DIRECTIONS FOR THIS TASK
All of the data below is to be copied again without changes.

DATA EXTRACT
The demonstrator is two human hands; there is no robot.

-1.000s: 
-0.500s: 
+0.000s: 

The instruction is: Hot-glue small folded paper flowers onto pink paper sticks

WRITTEN SOLUTION
The demonstrator is two human hands; there is no robot.

-1.000s: 
-0.500s: 
+0.000s: 

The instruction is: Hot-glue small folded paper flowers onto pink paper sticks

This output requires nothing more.